My 2024 forecast included:

  • A range for mortgage rates between 7.25%-5.75%
  • A range for the 10-year yield between 4.25%-3.21%

How rates get to the lower-end range of the forecast is critical. There are two variables: the labor data getting softer is the prime one and the second one is the spreads getting better. Again, the double whammy of lower yields and spreads. This is not about more Fed rate cuts, because the market has priced in a lot Fed rate cuts already, but they haven’t priced in a recession yet. People wonder why rates went up after the bigger than expected Fed rate cut, as shown in the chart below. I talked about this in this HousingWire Daily podcast.

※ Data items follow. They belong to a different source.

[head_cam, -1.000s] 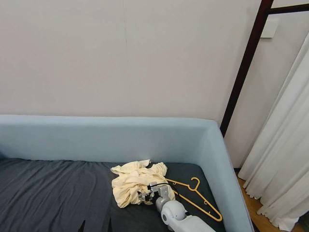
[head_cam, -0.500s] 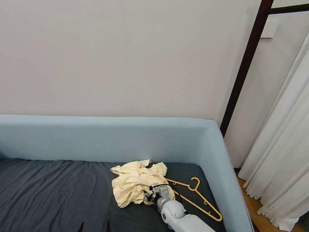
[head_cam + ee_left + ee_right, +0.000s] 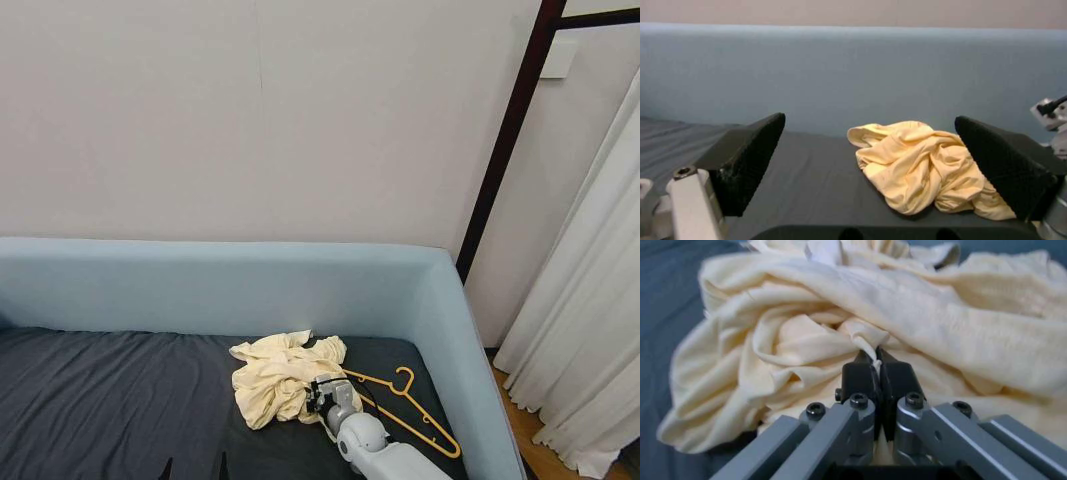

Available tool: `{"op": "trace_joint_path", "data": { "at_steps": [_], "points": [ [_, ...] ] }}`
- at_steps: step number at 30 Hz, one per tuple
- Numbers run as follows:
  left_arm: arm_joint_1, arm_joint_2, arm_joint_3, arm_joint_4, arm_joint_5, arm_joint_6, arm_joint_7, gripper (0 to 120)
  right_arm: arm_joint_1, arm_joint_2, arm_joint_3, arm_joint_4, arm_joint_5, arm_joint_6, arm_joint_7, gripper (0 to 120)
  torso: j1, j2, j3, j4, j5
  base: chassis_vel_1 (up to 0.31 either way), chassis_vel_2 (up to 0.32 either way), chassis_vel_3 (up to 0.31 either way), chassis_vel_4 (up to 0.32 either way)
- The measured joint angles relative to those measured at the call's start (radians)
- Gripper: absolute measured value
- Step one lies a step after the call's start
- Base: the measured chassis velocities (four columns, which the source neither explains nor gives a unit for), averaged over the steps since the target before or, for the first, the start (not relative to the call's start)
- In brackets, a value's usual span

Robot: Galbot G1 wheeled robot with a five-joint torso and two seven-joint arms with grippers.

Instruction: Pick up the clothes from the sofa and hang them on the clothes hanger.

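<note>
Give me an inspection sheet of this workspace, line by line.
Surface: dark grey sofa seat, pale blue backrest.
Job's things: crumpled yellow garment on the seat; orange hanger lying flat beside it.
Clutter: nothing seen.
Pincers: right pincer shut on a fold of the garment; left pincer open, low over the seat's front.
Cables: black lead at the right wrist.
Surroundings: plain wall, dark rack post, white curtain.

The left hand [image 3: 195,467] is cut off by the head view's lower edge, and just two dark fingertips are seen. The orange hanger [image 3: 398,389] is partly covered by the right arm [image 3: 360,440]. A corner of the yellow garment [image 3: 920,165] is hidden behind one left finger.
</note>
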Motion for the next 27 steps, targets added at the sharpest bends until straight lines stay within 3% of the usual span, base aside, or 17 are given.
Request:
{"op": "trace_joint_path", "data": {
  "at_steps": [9, 13, 27],
  "points": [
    [-0.003, 0.012, -0.008, -0.016, -0.031, 0.005, -0.005, 100, -0.007, -0.123, -0.013, 0.268, 0.057, 0.057, 0.014, 0, 0.0, 0.0, 0.0, -0.0002, 0.0, 0.0, 0.0, 0.0, 0.0],
    [-0.004, 0.015, -0.009, -0.028, -0.046, 0.012, -0.008, 100, 0.032, -0.163, -0.014, 0.453, 0.192, 0.049, 0.061, 0, 0.0, 0.0, 0.0, 0.0, 0.0, 0.0, 0.0, 0.0, 0.0],
    [0.011, 0.005, -0.026, -0.054, -0.063, 0.012, -0.012, 100, 0.182, -0.156, -0.043, 0.766, 0.486, -0.035, 0.288, 0, 0.0, 0.0, 0.0, 0.0, -0.0002, 0.0, 0.0, 0.0, 0.0]
  ]
}}
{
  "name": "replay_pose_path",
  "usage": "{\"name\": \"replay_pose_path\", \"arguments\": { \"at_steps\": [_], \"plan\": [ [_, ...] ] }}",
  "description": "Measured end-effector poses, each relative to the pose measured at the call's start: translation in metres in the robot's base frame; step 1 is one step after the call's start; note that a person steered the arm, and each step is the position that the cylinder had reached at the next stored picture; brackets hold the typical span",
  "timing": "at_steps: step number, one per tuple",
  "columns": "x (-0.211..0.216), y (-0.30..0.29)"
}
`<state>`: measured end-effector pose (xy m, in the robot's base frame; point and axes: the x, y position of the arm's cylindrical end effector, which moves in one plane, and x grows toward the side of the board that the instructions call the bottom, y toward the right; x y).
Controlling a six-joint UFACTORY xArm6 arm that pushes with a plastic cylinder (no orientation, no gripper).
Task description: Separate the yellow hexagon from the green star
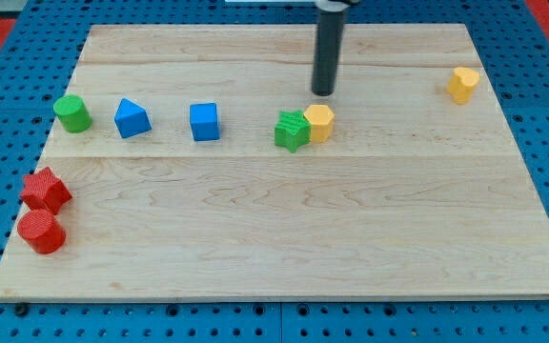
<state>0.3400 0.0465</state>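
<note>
The yellow hexagon point(320, 122) sits near the middle of the wooden board, touching the green star point(292, 131) on its left. My tip point(323, 93) is just above the yellow hexagon toward the view's top, a small gap away from it. The rod comes down from the view's top edge.
A blue cube point(204, 122), a blue triangular block point(132, 118) and a green cylinder point(71, 113) stand in a row to the left. Two red blocks point(43, 191) point(41, 232) sit at the lower left. Another yellow block point(462, 84) is at the upper right. The wooden board point(284, 238) lies on a blue pegboard.
</note>
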Motion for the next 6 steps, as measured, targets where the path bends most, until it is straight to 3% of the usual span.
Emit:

With the 10-year yield at 3.74% as of Friday, we have some room left to reach the very bottom of the 2024 forecast before the year is out. However, this will need the labor and economic data to get much weaker. That’s the first variable — the second one is the spreads.


Mortgage spreads

The mortgage spread story has been positive in 2024, whereas it was negative in 2023. We have seen a big move, which has helped, and we still have some runway left to return to historical norms. This can help get mortgage rates down toward 5.75%. If we took the worst spreads from 2023 and incorporated those today, mortgage rates would be 0.68% higher. At the same time, we are far from average with the spreads, as we are still 0.85% higher today than the low levels of 2022 in the chart below. 


Purchase application data

Purchase applications had another positive week, making the winning streak four weeks in a row — the longest of the year. Last week, purchase apps grew 5% weekly and fell 0.4% year over year. The slight decline year over year is the smallest decline since 2022. However, remember that last year at this time, mortgage rates were heading toward 8%, so the year-over-year comps will be easy to beat. That said, we have had a material change in data in the last 15 weeks.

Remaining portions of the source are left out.